PUNTO DE ENCUENTRO
¿Por qué importa la elección de la Fiscalía General?
Con la elección de la persona que ocupará la jefatura del Ministerio Público (MP) por los próximos años nos jugamos lo poco que nos va quedando de democracia e institucionalidad. La gestión, si se le puede llamar de esa manera, a los destrozos de María Consuelo Porras Argueta en la Fiscalía General nos muestra la importancia para el país del cargo de fiscal general y jefa o jefe del MP.
' El MP en manos del Pacto de Corruptos puede llenar las cárceles de jueces, opositores políticos, líderes sociales y periodistas independientes.
Marielos Monzón
Los avances que se obtuvieron a partir de las administraciones de Amílcar Velásquez Zárate, Claudia Paz y Paz y Thelma Aldana, en términos de lucha contra la corrupción y la impunidad, están siendo revertidos a pasos agigantados y, en este momento, el MP volvió a los tiempos en que era comparsa de los grupos de poder político y económico para garantizarles impunidad.
Lo que hemos visto en los últimos meses es una carrera contra reloj para clausurar procesos judiciales, obstruir investigaciones en curso y pedir a los juzgados el sobreseimiento de casos que involucran a quienes Porras Argueta reconoce como sus aliados o los de Alejandro Giammattei.
Ni hablar de iniciar investigaciones de la galopante y evidente corrupción de la actual administración, aún y cuando se tengan evidencias o denuncias bien sustentadas. A esos objetivos obedecen los traslados, “ascensos” y despidos en fiscalías clave como la Feci, la anticorrupción o la de Derechos Humanos, aunque la jefa del MP quiera maquillarlos y venderlos como una “adecuada y necesaria” reestructuración.
Además de ralentizar y enterrar los procesos que incomodan a los poderes fácticos, el interés de la fiscal general y de su equipo del Despacho Superior es perseguir y criminalizar a quienes desde los juzgados, las fiscalías, los movimientos y organizaciones sociales, el activismo ciudadano, la oposición política y el periodismo son un obstáculo para sus planes de recomponer el muro de la impunidad, al que se le había logrado hacer un boquete.

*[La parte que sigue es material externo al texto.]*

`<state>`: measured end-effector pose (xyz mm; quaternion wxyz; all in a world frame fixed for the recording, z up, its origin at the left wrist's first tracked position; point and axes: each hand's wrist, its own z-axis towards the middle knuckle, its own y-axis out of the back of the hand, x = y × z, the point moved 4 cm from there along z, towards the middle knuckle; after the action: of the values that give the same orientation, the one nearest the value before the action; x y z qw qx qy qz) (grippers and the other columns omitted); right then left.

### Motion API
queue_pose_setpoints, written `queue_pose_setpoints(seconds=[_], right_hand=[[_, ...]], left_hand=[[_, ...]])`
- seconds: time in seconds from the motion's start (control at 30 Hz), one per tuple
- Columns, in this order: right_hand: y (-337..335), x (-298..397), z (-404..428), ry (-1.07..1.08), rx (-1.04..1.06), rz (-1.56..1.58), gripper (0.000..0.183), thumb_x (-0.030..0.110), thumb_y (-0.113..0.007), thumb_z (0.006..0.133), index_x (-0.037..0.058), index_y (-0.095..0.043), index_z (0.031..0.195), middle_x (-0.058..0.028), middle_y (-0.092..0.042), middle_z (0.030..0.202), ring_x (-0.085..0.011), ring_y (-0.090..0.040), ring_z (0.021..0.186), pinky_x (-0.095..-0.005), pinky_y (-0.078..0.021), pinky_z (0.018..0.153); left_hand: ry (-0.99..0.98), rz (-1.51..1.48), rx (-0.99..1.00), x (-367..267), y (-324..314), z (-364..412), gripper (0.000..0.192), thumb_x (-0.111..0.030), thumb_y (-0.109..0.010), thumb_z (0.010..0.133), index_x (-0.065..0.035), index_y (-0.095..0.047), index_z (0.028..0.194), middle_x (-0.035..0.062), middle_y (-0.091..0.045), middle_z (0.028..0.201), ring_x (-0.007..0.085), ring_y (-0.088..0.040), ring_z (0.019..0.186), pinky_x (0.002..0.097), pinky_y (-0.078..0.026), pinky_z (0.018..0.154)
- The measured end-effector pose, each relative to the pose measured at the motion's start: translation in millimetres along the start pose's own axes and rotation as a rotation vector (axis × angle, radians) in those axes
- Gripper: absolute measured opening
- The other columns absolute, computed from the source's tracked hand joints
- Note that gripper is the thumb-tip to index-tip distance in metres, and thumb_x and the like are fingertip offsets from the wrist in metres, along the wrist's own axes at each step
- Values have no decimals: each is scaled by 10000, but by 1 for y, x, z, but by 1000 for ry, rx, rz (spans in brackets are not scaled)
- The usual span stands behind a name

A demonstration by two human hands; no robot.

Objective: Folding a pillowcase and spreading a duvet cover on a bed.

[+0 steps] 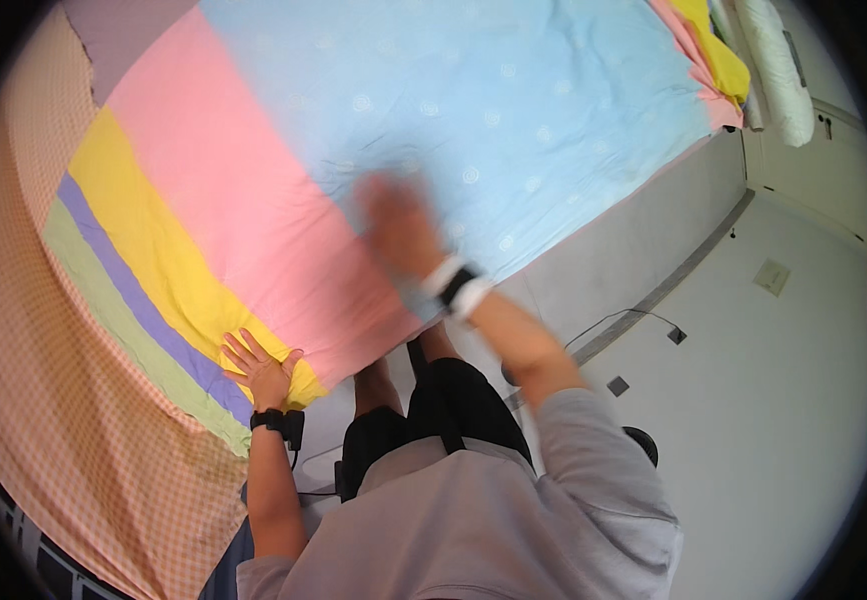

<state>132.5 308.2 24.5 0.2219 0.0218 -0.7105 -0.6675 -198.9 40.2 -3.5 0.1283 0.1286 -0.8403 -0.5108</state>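
Note:
A quilt or bed cover (253,172) with blue, pink, yellow, purple and green bands lies spread before me. My left hand (262,375) rests with fingers spread on its yellow and purple bands, near the lower corner; a black strap is on that wrist. Over the border of the pink and blue parts is my right hand (399,221), blurred by motion, with a white and black band at the wrist. Nothing shows in it, though its fingers are too smeared to make out. Shallow wrinkles run across the blue part.
An orange checked cloth (103,450) hangs along the left side. White rolled bedding (782,75) lies at the upper right. A thin cable (628,310) runs to a wall socket (676,335) on the right. Dark metal framework (54,562) shows at the lower left.

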Motion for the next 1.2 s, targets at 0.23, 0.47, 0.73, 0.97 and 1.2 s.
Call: queue_pose_setpoints(seconds=[0.23,0.47,0.73,0.97,1.2], right_hand=[[59,-161,0,-573,-271,-295,622,336,-497,867,-14,-325,1351,-208,-266,1434,-361,-211,1340,-611,-129,1028],[-79,199,-6,881,256,356,630,412,-587,757,120,-448,1298,-71,-349,1403,-251,-232,1345,-505,-118,1106],[41,-146,140,-91,-168,-410,576,363,-506,859,138,-363,1370,-98,-342,1419,-262,-295,1315,-553,-197,1033],[2,0,149,46,-99,61,532,197,-530,824,52,-402,1319,-157,-376,1378,-300,-315,1301,-568,-164,1052],[-25,56,137,626,163,261,530,236,-550,788,77,-449,1283,-136,-395,1367,-292,-357,1270,-495,-276,1038]], left_hand=[[42,17,153,-7,8,7,1190,-711,-540,698,-14,103,1416,263,143,1461,457,118,1344,728,-16,948],[94,110,499,-15,7,18,1346,-844,-507,541,-19,87,1422,265,128,1465,463,104,1345,727,-61,949],[201,61,534,-9,9,19,1347,-794,-576,544,-22,94,1421,230,186,1464,437,165,1341,726,-41,954],[353,-154,1127,-98,133,89,709,-404,-568,803,-14,-330,1345,239,-282,1408,374,-243,1328,536,-230,1046],[-41,-141,-300,-103,116,156,666,-345,-532,840,-68,-278,1391,206,-243,1434,345,-184,1347,569,-125,1062]])
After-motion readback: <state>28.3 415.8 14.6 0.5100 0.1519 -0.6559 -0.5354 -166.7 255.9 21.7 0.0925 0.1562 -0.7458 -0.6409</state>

Por eso se apresuran a presentar solicitudes de antejuicio contra jueces y juezas independientes, que tienen a su cargo expedientes por casos de gran corrupción o graves violaciones a los derechos humanos, como Erika Aifán o Pablo Xitumul. Por eso también la “debilidad” de las acusaciones del MP en contra de exfuncionarios públicos que malversaron recursos del Estado, como en el caso del exministro José Luis Benito, a quien la fiscalía trata con “guantes de seda” y pide su procesamiento solo por “fraude”, cuando se cae a pedazos el Libramiento de Chimaltenango, el monumento a la gran corrupción.
A tal grado llega la desvergüenza que la jueza que conoce el caso tuvo que “recordarle” al MP que dejó fuera pruebas fehacientes y que los delitos que pudo cometer el sindicado sobrepasan el fraude. Pero no vaya a ser que se trate de manifestantes que participaron en las jornadas de protesta porque ahí sí la fiscalía es “implacable”, rebusca los delitos y pide que se aplique “todo el peso de la ley”.

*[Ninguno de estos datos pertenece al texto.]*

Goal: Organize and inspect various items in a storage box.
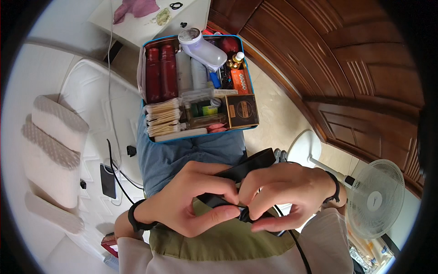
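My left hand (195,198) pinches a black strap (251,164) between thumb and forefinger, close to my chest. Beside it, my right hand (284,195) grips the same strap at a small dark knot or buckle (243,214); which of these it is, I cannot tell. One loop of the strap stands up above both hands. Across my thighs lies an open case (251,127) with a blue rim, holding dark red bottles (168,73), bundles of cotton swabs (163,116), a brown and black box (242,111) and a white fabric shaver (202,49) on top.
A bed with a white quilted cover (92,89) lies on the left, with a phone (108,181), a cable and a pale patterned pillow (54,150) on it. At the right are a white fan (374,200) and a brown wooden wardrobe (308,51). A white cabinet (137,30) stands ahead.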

Impunidad, criminalización y venganza es un cóctel muy peligroso que si se deja crecer puede terminar por enterrar cualquier posibilidad de cambio, incluyendo la decisión de quiénes pueden o no participar como candidatos y candidatas en las elecciones de 2023.

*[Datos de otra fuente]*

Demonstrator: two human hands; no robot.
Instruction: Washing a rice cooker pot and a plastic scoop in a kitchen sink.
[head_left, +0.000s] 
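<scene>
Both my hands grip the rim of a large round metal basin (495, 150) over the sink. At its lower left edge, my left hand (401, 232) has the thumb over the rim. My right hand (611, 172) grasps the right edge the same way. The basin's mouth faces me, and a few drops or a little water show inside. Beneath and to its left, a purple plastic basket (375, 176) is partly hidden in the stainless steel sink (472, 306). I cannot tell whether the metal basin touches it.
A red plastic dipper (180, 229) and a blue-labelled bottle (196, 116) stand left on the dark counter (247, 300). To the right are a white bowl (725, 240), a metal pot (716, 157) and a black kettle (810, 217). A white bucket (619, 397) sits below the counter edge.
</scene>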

Como ya lo hemos experimentado, el poder de un fiscal general impacta más allá del ámbito de la justicia. El MP en manos de un alfil del Pacto de Corruptos puede enviar al exilio o llenar las cárceles de jueces y juezas, opositores políticos, líderes sociales y periodistas independientes. Puede garantizar la persecución selectiva de quienes se oponen a los abusos, la violación de derechos y la corrupción. Puede asfixiar la libertad de expresión y la disidencia y condicionar el resultado electoral.
Nada menos que eso es lo que nos jugamos con esta elección de la Fiscalía General.